::: Supplied records

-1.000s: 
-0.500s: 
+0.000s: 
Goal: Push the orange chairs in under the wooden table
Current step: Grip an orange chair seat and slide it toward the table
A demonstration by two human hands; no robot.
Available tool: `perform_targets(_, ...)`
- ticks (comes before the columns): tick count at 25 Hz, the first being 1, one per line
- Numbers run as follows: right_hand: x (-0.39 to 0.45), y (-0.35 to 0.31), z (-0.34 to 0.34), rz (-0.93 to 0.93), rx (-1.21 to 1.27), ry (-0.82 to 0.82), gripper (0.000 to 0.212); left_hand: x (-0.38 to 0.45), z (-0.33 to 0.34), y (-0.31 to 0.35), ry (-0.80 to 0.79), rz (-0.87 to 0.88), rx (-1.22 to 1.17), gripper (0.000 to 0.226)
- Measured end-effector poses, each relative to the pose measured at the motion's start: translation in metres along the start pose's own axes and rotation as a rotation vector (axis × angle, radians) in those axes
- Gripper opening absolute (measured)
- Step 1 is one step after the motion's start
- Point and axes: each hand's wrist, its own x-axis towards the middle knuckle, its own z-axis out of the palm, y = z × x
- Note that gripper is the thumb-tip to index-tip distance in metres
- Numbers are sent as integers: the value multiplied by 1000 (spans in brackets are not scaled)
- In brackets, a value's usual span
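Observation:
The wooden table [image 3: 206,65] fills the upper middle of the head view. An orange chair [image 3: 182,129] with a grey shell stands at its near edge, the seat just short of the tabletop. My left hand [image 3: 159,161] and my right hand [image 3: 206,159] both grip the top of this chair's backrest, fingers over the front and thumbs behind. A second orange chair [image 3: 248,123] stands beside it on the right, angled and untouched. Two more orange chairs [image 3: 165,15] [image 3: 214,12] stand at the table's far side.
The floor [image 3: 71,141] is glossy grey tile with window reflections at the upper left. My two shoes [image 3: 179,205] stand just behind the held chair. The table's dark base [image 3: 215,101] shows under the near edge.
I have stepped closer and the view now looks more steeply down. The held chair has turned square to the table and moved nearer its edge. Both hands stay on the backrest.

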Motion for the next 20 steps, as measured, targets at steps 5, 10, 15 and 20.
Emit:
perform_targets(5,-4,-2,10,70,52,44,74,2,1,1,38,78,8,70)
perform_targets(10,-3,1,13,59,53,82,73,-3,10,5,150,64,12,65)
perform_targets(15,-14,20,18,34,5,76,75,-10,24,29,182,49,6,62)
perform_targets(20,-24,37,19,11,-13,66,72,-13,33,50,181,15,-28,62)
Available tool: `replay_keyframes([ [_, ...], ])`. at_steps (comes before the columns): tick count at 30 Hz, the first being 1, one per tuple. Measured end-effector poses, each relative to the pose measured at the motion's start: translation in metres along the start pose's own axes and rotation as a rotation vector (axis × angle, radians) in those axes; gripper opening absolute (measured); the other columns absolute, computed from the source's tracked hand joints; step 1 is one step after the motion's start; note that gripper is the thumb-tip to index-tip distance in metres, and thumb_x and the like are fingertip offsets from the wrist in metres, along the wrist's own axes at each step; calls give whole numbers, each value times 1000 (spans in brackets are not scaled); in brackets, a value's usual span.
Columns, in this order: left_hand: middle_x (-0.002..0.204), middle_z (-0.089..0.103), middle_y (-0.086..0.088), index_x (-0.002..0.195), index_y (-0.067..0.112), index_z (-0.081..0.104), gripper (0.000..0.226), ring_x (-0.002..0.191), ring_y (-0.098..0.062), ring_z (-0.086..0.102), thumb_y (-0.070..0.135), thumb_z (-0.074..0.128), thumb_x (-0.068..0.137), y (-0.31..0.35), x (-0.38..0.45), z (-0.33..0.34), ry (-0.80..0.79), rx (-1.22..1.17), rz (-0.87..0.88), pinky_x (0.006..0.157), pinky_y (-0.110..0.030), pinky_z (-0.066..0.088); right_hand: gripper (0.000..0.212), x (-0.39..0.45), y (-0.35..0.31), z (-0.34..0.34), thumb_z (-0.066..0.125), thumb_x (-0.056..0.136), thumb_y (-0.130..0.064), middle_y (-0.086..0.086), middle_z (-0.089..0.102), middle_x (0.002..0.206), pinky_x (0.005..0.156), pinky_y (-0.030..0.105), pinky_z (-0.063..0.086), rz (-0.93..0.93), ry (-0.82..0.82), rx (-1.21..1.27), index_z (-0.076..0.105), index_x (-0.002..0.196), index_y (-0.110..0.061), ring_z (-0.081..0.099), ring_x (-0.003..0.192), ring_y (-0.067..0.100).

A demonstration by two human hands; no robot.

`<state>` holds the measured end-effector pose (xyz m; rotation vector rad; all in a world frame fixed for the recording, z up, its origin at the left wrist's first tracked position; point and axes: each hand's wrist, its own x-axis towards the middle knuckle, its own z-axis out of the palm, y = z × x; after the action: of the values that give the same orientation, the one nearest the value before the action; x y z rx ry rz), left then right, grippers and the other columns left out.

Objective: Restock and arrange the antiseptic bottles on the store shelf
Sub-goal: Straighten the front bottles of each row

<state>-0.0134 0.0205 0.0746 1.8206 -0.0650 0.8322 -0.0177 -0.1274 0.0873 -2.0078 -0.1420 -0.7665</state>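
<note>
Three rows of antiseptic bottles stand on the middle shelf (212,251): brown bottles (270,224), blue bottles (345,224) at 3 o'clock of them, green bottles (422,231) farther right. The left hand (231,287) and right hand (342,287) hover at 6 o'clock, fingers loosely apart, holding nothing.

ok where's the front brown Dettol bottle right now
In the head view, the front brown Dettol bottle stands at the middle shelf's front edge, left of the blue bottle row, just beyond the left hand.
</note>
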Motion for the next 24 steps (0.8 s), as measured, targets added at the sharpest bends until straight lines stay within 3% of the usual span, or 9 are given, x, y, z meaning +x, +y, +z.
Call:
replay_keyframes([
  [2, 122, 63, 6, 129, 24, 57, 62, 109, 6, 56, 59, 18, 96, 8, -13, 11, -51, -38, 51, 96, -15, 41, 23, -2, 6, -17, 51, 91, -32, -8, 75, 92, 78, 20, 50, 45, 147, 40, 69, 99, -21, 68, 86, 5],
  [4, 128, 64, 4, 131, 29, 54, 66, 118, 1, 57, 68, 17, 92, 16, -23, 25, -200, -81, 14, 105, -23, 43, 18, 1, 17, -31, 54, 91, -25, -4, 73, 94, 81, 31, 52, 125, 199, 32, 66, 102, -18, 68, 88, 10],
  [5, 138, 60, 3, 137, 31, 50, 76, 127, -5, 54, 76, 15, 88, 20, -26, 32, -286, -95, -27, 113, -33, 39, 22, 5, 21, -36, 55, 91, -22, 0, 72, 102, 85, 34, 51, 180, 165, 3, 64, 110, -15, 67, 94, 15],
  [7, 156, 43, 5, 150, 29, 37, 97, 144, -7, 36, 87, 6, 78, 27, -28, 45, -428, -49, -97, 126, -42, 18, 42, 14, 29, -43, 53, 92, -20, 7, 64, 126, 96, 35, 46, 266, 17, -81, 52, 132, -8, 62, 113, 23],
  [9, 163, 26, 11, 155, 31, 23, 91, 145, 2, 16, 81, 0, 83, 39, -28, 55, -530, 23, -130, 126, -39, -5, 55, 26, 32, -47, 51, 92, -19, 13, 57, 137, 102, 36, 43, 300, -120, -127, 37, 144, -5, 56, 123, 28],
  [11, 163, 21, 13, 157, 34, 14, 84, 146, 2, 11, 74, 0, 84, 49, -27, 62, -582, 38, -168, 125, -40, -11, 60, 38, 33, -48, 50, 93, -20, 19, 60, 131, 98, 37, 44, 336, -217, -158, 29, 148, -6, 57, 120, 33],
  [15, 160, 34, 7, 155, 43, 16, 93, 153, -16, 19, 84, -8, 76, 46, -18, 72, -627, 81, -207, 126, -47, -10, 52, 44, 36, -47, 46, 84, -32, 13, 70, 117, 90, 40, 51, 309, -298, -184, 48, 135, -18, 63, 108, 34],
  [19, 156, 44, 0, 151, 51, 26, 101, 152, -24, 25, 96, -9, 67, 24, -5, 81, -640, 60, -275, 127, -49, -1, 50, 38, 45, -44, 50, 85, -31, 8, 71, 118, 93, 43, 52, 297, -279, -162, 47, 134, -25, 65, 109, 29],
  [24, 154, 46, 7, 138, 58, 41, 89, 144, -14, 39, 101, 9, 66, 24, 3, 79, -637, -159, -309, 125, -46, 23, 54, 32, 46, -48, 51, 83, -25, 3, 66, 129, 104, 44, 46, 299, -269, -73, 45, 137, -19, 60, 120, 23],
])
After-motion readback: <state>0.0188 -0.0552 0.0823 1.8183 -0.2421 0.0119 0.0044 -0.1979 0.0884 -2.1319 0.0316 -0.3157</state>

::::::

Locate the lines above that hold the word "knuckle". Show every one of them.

- Point and axes: each hand's wrist, its own x-axis towards the middle knuckle, its own z-axis out of the palm, y = z × x
`<state>` holds the measured end-effector pose (xyz m; rotation vector rad; all in a world frame fixed for the recording, z up, its origin at the left wrist's first tracked position; point and axes: each hand's wrist, its own x-axis towards the middle knuckle, its own z-axis out of the palm, y = z × x; after the action: of the values that give the same orientation, the one nearest the value before the action; x y z rx ry rz), left then right, grippers and the other columns left out.

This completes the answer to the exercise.